AGAMA DAN DEMOKRASI DALAM ISLAM (Pandangan Abul A’la Maududi)
Abstract
Sebagian orang menyakini bahwa demokrasi (nilai-nilainya) mendapat pemenuhannya dalam agama (apa saja). juga sebaliknya bagi sebagian lagi, agama dan demokrasi adalah dua hal yang tidak akan klop. Kita harus memilih salah satunya sebagai sistem bernegara. Bagi mereka yang berkeyakinan opitimis dan menempatkan sistem demokrasi sebagai tujuan akhir bernegara, tak ada jalan selain terus mengupayakan dialog antara nilai-nilai inklusif dan ekslusif dari agama dengan proses demokratisasi ini. Demokrasi yang menjadi keniscayaan tidak bisa ditolak, kita harus tetap maju.

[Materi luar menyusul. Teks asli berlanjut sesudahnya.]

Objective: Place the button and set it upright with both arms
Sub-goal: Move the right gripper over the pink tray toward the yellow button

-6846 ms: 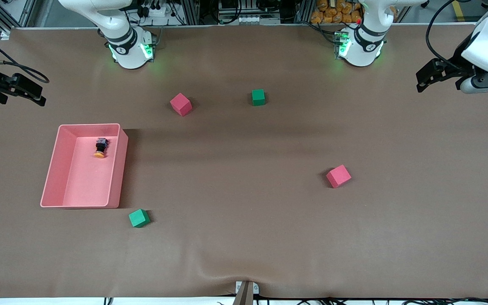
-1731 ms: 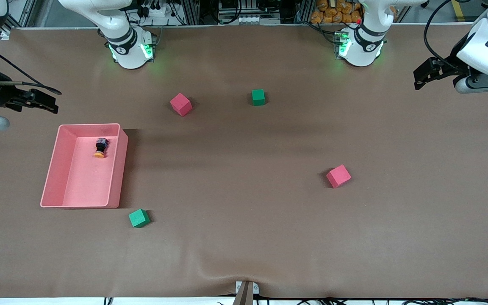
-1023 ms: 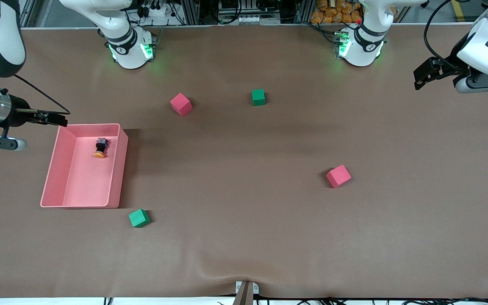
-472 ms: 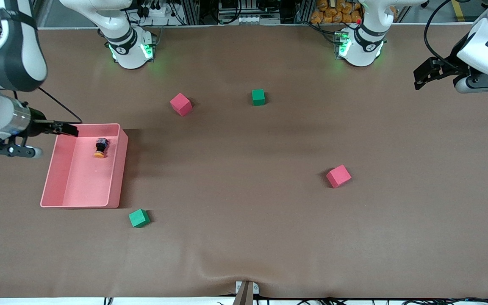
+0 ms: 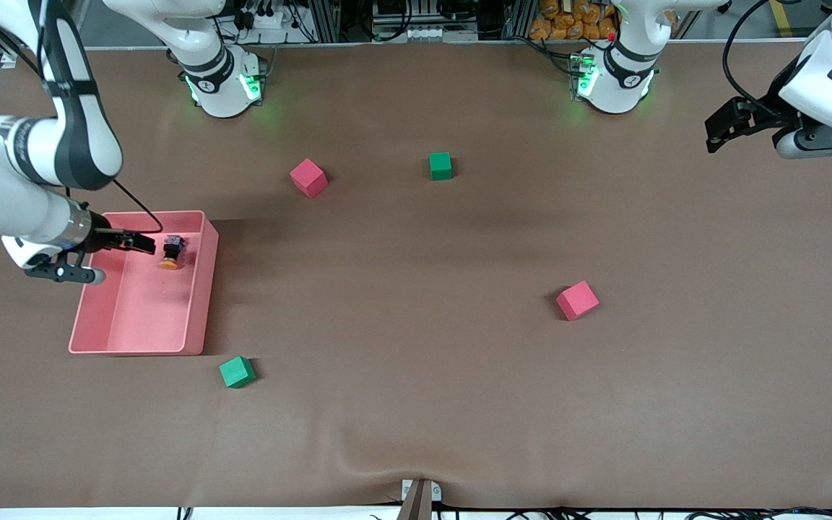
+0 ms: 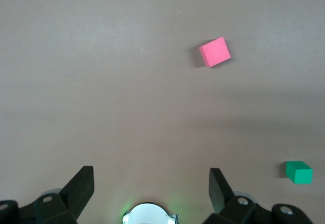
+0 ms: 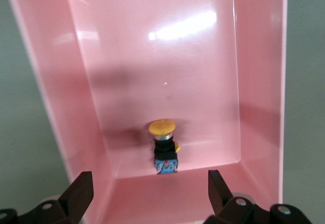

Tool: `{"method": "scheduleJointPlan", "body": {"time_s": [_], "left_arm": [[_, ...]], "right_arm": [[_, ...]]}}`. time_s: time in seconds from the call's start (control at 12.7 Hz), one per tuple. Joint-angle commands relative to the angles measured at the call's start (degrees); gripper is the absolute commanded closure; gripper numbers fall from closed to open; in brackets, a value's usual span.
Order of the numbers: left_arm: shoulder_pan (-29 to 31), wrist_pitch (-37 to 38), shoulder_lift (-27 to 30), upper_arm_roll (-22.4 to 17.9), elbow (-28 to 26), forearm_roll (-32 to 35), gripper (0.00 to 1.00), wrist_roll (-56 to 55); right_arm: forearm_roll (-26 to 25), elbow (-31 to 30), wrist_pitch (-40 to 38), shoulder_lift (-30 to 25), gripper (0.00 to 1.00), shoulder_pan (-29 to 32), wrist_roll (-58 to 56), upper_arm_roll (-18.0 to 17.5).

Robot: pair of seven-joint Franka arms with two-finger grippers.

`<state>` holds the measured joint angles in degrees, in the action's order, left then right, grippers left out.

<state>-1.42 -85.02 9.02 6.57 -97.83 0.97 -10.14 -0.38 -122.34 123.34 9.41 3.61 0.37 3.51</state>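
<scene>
Right arm (image 5: 40,155): reaches out from its base, forearm bent down and wrist turned level toward the table's middle; right gripper (image 5: 145,244) held low at the right arm's end of the table, fingers (image 7: 76,196) spread wide. Left arm (image 5: 831,72): waits raised at the left arm's end; left gripper (image 5: 723,130) fingers (image 6: 81,191) spread, holding nothing.

Even, bright overhead light; soft shadows beside the cubes; white glare streaks on the pink tray (image 7: 256,71) floor; all views sharp.
</scene>
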Motion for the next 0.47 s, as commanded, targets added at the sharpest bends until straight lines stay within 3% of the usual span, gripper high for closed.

Pun, bagi mereka yang ogah menerapan nilai dan sistem demokrasi, serta lebih condong ke konsensus (nilai) keagamaan sebagai dasar kehidupan publik (bernegara) akan cepat-cepat menolak upaya privatisasi agama yang dilakukan itu. Bagi mereka, tindakan privatisasi adalah salah, melanggar semangat keagamaan yang dianut: agama adalah nilai universal bagi praktis kehidupan, termasuk dalam berpolitik (bernegara). Bukan saja itu, kalangan yang berada pada posisi ini juga akan mencela upaya kalangan yang coba-coba mendialogkan antara demokrasi dan agama. Bagi sebagian penganut agama non-Kristen, misalnya, dengan tegas menolak demokrasi, sebab bagi mereka bentuk demokrasi hari ini adalah hasil interaksi dari nilai-nilai Kristen dan sekulerisme, sehingga beralasan untuk ditolak. Menerima demokrasi, tidak lain dengan mengakui klaim kebenaran ajaran kristen.